TASK DIRECTIONS
Could you filter the data below down to the lines that hold the word "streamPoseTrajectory"?

SUPPLIED INFORMATION
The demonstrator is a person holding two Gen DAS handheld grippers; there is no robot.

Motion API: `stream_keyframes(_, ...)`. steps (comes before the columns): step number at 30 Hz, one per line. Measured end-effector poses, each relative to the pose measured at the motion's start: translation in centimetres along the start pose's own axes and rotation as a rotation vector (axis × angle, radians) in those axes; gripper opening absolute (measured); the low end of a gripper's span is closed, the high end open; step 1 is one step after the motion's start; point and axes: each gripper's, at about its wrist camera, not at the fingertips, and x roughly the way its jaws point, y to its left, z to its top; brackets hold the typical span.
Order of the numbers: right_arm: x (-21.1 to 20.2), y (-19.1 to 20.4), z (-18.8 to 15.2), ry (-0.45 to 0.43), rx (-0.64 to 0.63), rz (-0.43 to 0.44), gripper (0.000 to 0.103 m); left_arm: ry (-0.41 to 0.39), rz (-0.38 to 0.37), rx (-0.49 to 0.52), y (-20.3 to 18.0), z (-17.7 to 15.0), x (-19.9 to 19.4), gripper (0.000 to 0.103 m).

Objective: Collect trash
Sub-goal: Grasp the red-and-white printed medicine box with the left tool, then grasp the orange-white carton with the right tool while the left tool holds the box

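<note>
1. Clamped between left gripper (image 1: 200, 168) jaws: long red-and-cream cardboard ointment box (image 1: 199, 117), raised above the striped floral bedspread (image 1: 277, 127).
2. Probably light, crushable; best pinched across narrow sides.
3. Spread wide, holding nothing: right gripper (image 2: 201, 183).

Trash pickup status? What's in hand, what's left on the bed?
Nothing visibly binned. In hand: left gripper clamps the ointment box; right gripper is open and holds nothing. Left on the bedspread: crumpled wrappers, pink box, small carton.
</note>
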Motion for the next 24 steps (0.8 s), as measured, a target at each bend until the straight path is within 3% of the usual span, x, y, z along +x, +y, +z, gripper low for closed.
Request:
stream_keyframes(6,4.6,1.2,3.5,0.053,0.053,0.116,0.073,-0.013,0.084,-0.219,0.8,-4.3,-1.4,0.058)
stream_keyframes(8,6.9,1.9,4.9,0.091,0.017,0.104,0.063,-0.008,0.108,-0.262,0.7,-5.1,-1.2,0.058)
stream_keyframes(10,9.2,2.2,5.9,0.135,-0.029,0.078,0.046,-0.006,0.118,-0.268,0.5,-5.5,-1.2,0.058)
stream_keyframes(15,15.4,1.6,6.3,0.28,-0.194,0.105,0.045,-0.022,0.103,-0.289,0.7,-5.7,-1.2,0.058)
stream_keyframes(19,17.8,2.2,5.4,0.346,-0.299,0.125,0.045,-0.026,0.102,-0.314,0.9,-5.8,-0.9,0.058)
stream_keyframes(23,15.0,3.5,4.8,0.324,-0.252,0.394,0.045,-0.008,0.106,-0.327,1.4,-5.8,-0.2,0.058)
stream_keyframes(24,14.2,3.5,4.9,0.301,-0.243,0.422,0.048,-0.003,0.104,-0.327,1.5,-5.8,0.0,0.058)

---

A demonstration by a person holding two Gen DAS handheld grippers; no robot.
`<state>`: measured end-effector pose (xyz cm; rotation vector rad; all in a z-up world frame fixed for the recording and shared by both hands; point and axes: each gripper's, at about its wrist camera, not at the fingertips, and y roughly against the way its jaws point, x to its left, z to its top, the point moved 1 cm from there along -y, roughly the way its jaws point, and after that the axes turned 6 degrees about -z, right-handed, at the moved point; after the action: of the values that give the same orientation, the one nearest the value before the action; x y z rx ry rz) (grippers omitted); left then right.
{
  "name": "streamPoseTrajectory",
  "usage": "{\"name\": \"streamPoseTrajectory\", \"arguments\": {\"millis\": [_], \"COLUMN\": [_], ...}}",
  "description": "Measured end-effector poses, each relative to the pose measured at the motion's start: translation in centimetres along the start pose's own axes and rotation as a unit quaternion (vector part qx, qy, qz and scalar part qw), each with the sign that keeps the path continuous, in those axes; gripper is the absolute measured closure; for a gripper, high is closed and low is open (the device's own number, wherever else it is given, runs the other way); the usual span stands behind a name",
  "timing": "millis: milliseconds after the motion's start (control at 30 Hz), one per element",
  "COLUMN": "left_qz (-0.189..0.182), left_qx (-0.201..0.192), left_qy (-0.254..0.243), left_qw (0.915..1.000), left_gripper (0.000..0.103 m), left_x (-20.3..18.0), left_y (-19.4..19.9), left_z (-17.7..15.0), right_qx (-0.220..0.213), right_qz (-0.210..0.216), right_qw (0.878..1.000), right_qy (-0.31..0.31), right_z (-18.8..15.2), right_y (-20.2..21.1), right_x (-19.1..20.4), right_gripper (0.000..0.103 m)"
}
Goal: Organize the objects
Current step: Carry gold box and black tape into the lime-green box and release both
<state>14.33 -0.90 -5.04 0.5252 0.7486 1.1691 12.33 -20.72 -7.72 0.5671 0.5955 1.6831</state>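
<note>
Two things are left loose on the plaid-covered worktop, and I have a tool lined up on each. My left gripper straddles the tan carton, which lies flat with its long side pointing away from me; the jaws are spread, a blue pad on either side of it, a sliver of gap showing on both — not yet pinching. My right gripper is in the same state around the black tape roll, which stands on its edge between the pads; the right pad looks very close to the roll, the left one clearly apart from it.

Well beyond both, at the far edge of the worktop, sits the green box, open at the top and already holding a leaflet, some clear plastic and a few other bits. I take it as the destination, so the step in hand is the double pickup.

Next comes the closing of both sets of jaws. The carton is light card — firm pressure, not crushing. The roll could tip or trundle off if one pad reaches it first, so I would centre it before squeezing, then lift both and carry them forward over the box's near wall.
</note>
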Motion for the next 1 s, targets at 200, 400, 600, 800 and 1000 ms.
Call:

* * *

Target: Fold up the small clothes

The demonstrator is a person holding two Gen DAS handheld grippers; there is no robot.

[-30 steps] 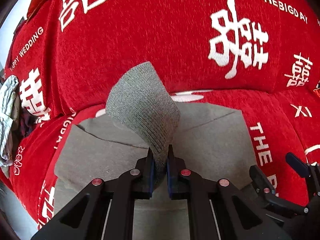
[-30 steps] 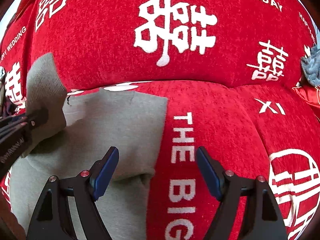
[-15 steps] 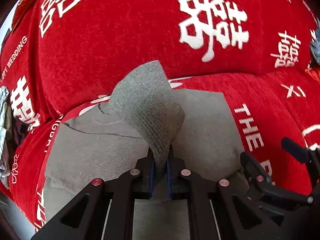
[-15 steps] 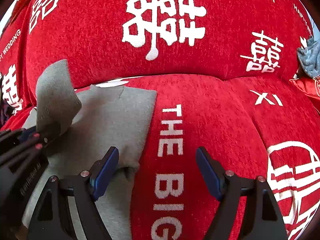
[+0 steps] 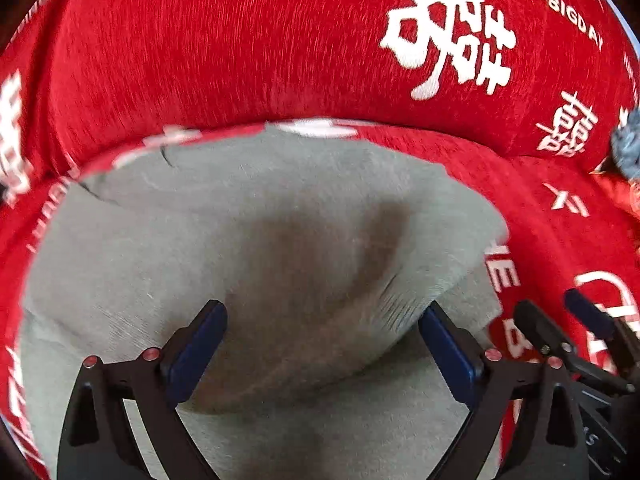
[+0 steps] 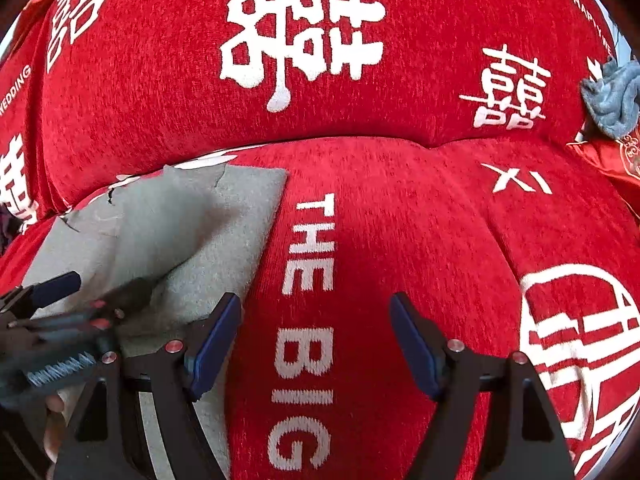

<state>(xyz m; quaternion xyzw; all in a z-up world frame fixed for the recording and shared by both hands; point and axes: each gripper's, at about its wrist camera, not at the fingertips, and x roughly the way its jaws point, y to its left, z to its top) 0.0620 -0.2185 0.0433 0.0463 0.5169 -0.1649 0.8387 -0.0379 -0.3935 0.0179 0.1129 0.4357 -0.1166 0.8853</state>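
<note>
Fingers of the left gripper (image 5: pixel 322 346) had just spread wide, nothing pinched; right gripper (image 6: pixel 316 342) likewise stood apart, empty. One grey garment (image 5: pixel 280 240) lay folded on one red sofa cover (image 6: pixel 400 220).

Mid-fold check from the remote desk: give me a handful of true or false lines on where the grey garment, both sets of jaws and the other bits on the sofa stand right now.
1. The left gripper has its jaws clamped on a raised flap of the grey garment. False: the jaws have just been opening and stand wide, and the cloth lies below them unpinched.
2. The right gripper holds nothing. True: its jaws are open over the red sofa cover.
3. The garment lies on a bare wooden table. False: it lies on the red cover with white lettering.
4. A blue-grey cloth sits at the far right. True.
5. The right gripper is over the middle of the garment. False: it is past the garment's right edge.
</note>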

ANSWER FOR THIS EXERCISE
  "name": "streamPoseTrajectory",
  "usage": "{\"name\": \"streamPoseTrajectory\", \"arguments\": {\"millis\": [_], \"COLUMN\": [_], ...}}",

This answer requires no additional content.